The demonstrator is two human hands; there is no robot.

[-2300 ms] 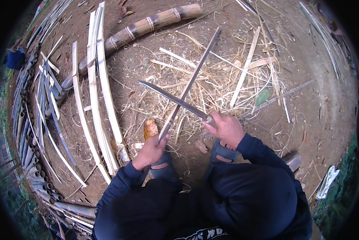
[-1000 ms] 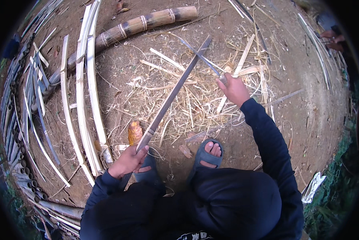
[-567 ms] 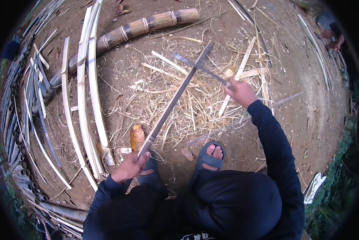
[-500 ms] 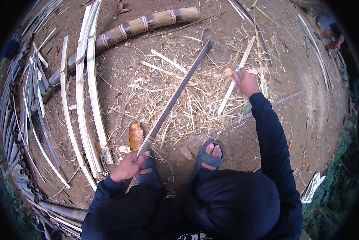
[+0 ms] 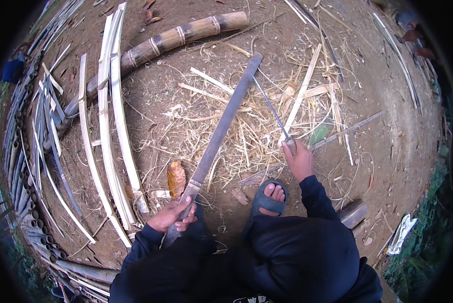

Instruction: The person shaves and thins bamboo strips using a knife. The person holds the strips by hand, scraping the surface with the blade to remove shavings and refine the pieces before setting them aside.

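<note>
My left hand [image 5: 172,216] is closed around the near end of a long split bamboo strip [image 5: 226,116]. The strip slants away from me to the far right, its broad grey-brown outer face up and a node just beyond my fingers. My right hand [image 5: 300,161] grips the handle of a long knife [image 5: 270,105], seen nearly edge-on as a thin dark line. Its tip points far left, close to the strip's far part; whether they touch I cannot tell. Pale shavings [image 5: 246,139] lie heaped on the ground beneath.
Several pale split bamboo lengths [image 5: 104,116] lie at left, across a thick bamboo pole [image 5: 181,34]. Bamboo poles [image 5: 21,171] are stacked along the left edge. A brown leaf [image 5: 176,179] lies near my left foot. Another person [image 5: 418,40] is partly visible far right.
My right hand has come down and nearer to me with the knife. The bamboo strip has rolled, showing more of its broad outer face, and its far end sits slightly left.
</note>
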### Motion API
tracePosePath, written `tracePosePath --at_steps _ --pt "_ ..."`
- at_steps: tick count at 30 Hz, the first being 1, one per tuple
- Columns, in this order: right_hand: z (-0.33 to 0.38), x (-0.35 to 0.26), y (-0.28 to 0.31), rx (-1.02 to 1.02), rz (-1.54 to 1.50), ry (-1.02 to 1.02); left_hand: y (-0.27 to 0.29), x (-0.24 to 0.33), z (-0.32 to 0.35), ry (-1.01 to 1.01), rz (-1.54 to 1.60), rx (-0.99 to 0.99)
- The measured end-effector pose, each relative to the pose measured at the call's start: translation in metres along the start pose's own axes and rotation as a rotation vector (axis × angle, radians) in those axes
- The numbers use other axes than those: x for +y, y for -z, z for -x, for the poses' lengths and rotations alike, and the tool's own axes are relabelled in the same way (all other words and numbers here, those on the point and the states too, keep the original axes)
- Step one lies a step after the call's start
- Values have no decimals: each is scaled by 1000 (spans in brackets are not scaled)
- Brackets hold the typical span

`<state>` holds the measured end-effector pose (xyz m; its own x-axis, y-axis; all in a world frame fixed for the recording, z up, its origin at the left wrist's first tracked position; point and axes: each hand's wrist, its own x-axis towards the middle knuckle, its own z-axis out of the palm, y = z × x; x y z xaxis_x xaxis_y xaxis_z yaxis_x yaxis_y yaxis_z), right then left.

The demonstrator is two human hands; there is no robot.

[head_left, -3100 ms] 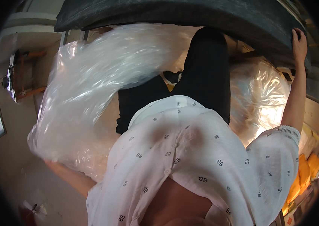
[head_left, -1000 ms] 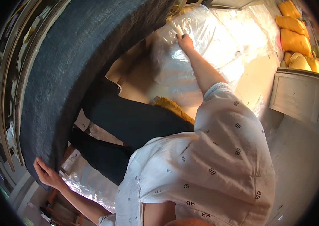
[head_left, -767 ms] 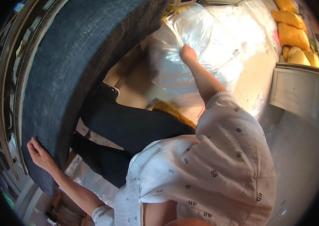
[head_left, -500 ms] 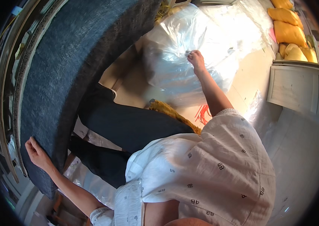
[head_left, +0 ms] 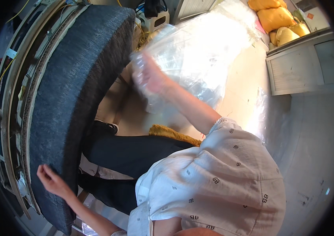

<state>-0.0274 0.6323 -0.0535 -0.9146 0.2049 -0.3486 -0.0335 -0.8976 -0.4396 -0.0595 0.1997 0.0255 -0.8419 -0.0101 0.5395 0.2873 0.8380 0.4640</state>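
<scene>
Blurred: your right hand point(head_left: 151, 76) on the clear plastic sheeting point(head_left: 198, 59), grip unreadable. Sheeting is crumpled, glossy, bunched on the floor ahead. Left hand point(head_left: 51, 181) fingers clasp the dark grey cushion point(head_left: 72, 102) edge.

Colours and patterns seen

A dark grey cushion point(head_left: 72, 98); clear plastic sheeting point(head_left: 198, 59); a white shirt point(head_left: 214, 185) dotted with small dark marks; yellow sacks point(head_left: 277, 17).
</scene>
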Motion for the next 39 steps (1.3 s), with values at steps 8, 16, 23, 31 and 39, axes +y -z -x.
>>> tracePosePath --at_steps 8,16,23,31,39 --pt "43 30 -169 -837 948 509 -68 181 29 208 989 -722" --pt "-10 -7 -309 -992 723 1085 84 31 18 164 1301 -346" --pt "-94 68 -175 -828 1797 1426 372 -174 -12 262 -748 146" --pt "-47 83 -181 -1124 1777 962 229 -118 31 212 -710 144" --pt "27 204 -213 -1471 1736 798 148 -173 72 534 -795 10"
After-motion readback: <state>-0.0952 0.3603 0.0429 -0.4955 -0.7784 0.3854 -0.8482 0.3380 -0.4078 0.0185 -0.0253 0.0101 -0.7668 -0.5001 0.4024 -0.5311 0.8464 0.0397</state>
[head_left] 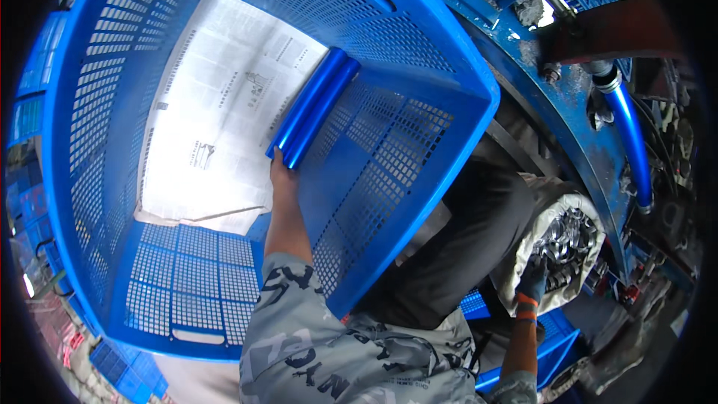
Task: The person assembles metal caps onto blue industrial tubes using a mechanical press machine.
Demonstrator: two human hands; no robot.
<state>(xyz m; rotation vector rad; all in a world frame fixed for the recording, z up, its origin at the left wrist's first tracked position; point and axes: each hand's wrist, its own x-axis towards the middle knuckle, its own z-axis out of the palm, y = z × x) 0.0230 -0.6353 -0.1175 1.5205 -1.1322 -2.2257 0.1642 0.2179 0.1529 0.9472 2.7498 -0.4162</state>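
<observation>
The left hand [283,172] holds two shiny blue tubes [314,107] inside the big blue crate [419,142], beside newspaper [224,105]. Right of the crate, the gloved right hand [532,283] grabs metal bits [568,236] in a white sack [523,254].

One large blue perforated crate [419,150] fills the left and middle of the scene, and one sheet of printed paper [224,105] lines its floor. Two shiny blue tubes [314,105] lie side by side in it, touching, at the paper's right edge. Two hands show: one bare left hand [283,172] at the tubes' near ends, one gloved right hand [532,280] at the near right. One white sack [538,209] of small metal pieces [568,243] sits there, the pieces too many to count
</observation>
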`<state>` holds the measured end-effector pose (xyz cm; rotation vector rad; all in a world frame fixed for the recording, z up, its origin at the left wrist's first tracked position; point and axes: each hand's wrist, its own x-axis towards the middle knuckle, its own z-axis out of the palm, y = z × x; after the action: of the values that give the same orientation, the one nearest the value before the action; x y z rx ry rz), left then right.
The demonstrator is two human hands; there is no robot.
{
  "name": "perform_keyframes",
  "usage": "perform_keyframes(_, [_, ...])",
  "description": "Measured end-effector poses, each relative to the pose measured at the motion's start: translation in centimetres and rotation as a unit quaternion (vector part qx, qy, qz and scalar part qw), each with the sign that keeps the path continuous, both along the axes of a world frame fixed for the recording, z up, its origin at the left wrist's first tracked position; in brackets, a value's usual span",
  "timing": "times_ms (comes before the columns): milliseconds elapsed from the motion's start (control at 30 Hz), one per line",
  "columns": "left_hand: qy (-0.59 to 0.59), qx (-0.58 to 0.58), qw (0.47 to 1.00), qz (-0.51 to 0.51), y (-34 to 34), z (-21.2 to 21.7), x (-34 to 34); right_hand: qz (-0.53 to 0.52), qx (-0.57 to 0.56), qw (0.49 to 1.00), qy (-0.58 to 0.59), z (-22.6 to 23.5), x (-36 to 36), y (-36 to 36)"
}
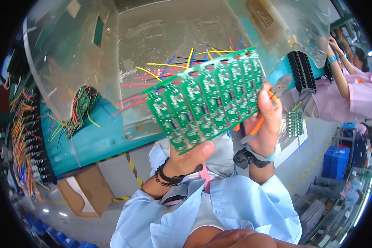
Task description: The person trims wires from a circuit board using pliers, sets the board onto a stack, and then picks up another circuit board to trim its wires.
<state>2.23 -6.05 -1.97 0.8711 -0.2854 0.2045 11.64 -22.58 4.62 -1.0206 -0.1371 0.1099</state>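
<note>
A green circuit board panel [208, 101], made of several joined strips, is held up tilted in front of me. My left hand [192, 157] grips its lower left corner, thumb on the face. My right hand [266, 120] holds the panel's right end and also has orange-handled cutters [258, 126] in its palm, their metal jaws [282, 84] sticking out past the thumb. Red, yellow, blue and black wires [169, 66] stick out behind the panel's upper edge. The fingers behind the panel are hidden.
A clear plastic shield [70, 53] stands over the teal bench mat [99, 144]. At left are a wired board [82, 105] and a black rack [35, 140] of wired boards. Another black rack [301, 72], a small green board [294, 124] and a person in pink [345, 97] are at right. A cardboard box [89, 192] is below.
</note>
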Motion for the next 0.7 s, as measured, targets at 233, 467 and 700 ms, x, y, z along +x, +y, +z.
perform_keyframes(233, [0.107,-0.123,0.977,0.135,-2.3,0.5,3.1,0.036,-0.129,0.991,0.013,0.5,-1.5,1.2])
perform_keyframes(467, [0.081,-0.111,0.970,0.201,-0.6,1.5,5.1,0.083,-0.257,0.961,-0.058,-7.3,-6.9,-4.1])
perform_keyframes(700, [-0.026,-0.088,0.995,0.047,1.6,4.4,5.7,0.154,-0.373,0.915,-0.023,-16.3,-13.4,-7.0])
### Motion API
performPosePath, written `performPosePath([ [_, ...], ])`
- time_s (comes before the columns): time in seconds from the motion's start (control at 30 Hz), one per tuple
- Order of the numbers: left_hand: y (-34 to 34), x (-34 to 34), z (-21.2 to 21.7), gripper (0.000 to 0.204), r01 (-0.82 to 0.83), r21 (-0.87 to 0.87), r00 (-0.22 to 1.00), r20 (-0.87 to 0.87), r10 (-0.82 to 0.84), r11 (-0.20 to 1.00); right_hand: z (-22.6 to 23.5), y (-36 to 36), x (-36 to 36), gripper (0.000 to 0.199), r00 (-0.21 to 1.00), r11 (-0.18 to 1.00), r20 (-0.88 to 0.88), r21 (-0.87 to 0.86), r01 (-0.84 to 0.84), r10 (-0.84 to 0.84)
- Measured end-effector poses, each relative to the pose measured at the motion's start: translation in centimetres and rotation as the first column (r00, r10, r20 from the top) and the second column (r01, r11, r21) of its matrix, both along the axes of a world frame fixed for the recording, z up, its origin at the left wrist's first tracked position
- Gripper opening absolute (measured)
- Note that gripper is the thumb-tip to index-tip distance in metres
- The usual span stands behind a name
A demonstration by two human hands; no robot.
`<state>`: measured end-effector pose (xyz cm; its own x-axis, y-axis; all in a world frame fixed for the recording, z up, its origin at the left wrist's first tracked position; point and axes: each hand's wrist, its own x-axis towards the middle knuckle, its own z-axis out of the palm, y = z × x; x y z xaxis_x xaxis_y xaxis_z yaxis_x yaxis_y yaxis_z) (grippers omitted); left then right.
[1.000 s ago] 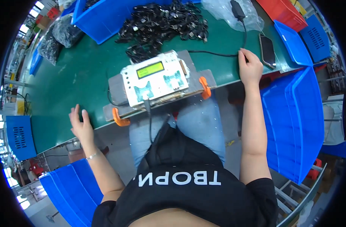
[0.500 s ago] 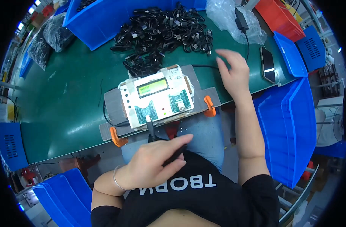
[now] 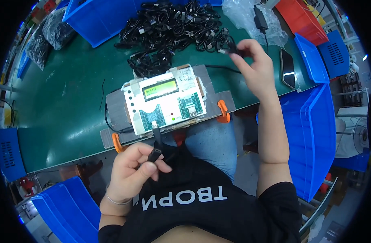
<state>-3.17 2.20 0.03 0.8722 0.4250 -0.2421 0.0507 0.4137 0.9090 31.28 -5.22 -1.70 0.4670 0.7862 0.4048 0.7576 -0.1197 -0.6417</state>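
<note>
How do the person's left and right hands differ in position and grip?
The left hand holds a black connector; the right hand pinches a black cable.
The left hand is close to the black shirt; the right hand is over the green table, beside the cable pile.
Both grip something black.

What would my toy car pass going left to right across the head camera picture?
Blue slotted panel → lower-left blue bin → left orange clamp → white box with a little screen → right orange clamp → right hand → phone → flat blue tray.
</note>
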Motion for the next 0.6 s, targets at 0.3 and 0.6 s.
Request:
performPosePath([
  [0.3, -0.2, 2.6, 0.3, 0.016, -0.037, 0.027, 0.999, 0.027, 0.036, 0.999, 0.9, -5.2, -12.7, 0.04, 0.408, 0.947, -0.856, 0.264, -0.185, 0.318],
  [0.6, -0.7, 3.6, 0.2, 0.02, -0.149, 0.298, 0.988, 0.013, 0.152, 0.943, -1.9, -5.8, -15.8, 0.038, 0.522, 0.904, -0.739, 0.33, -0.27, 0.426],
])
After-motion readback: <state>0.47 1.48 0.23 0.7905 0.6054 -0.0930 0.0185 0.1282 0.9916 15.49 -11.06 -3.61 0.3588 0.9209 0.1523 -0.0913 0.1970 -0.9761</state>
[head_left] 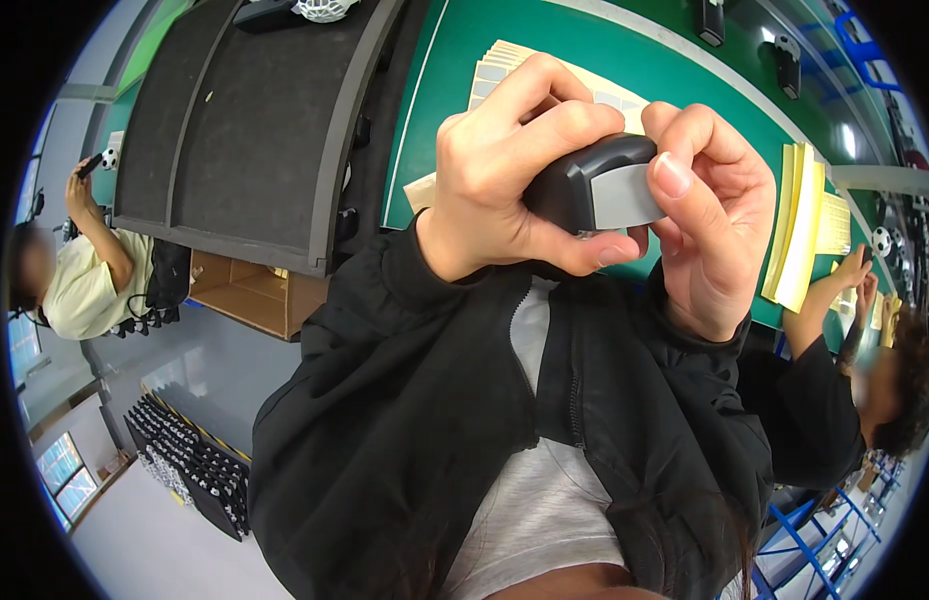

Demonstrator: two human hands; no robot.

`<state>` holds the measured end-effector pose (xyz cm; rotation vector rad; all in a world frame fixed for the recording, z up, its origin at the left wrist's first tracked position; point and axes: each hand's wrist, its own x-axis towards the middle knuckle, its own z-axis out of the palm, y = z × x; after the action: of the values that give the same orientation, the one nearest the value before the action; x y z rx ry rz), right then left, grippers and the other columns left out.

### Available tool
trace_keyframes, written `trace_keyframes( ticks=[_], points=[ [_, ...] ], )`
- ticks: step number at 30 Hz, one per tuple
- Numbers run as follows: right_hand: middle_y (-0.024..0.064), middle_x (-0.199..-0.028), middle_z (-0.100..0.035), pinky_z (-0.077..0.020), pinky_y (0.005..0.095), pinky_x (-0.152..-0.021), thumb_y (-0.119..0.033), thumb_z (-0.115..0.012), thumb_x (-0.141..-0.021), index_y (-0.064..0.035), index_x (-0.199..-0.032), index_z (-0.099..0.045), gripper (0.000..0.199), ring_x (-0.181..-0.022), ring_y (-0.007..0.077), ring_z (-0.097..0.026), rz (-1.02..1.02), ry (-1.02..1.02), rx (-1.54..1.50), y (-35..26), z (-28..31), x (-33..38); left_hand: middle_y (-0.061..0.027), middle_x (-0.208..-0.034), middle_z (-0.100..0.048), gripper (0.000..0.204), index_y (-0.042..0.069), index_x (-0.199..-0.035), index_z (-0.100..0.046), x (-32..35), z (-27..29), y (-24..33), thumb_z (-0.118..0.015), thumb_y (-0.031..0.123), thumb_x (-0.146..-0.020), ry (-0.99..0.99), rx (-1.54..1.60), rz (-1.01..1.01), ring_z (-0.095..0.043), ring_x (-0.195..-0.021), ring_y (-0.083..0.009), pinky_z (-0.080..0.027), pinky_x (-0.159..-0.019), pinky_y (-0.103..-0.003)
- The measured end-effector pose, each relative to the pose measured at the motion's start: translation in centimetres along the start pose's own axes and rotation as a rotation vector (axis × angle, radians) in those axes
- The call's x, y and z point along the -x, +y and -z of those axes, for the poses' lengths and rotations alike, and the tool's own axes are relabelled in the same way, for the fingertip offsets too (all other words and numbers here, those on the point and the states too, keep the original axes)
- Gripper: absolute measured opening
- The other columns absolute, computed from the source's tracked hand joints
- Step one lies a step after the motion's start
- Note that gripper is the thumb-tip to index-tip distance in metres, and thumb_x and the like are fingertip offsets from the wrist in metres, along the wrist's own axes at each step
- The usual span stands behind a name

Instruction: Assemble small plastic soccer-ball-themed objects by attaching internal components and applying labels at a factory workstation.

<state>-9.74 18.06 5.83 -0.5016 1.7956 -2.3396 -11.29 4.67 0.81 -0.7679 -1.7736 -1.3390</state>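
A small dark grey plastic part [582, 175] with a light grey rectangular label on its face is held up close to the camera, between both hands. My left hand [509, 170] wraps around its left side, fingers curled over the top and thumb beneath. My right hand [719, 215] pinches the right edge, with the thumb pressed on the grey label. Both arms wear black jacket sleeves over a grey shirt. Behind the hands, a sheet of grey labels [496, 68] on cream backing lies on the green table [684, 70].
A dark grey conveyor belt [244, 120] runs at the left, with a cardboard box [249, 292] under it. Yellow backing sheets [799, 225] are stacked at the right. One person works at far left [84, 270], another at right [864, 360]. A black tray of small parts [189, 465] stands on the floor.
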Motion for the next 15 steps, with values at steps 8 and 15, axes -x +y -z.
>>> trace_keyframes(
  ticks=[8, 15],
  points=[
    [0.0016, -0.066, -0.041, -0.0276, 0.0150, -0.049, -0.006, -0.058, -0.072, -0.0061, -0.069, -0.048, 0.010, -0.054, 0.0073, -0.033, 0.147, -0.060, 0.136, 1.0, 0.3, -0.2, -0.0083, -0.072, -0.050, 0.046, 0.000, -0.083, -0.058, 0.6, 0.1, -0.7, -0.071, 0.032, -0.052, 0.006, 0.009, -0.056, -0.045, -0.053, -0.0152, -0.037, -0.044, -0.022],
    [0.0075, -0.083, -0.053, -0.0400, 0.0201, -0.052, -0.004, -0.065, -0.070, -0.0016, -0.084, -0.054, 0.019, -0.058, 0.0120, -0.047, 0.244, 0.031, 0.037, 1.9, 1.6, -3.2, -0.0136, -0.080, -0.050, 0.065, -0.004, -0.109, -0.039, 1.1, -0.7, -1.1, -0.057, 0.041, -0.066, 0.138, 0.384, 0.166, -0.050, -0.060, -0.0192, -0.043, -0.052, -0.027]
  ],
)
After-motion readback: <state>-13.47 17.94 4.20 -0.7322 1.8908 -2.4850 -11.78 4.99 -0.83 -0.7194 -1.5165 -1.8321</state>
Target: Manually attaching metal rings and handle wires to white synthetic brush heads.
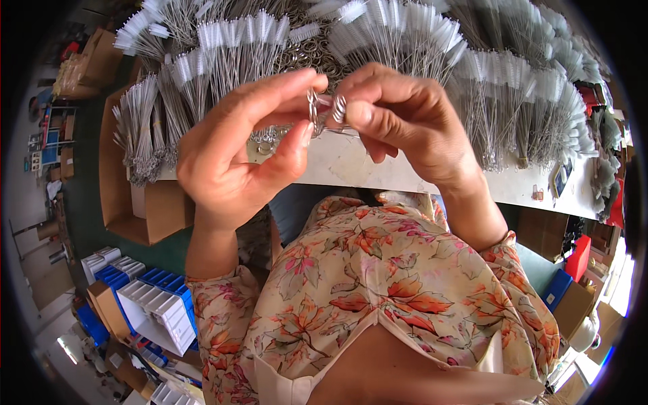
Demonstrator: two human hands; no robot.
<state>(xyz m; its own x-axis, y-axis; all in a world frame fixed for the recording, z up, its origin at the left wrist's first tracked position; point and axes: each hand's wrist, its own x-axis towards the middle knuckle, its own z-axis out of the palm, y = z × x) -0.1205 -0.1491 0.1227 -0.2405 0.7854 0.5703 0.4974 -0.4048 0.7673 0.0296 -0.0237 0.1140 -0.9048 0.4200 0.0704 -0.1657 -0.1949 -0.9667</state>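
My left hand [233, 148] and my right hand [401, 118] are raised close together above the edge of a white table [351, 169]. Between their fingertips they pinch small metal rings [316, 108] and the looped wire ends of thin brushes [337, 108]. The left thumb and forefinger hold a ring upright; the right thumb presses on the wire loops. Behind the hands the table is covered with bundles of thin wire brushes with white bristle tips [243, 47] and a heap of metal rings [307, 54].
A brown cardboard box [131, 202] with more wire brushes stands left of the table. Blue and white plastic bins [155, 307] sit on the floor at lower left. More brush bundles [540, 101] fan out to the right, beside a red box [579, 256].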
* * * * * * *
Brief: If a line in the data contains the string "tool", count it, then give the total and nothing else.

Result of this task: 3